Post-Graduate Program in Oral Diagnosis, Faculty of Dentistry, Federal University of Santa Catarina, Florianópolis, Brazil.
Faculty of Dentistry, University of Passo Fundo, Passo Fundo, Brazil.
Clin Oral Investig. 2021 Apr;25(4):1859-1867. doi: 10.1007/s00784-020-03488-x. Epub 2020 Aug 6.

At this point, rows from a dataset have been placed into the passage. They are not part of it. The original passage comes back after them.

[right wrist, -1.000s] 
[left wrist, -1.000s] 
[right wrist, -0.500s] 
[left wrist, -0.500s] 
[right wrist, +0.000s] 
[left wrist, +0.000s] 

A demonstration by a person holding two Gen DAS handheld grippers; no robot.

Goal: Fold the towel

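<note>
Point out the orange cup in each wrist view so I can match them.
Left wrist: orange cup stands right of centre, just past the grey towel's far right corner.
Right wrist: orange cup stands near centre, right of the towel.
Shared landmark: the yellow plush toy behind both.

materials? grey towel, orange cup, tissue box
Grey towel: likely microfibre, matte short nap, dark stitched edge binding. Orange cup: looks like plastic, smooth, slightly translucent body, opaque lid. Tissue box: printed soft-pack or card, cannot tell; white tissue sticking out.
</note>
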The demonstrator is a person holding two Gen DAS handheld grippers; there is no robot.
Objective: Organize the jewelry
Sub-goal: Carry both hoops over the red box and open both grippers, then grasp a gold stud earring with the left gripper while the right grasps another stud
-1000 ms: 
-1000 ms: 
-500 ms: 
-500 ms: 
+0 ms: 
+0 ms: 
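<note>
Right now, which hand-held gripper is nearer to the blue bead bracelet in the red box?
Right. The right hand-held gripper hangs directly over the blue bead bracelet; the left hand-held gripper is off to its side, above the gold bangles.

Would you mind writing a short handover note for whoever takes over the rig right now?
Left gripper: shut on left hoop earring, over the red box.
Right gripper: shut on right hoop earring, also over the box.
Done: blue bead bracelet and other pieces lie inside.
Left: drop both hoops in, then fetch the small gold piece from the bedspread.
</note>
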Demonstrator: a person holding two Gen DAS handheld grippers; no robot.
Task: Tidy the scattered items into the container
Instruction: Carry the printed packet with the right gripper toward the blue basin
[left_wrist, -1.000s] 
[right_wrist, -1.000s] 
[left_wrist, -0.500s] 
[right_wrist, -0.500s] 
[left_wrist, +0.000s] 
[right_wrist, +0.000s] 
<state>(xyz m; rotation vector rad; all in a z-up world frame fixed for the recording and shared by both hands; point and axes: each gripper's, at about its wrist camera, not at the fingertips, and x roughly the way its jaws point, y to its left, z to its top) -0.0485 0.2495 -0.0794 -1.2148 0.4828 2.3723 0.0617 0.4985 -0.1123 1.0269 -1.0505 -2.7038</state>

To perform an epidemiological survey comparing the cell proliferative activity of 107 cases of oral leukoplakia with their clinical and histopathological characteristics.
A cross-sectional, observational, and histological-histochemical study. The cases came from the Histopathological Diagnostic Service of UPF/RS and the School of Dentistry of Araçatuba FOA/UNESP/SP (1986-2016). The histopathological sections were stained using the silver staining (AgNOR) technique and the nuclei of 100 epithelial cells selected randomly were recorded to count the number of nucleolar organizer regions (NORs). The mean NORs per lesion were correlated to clinical and histological characteristics using ANOVA, at 5% significance.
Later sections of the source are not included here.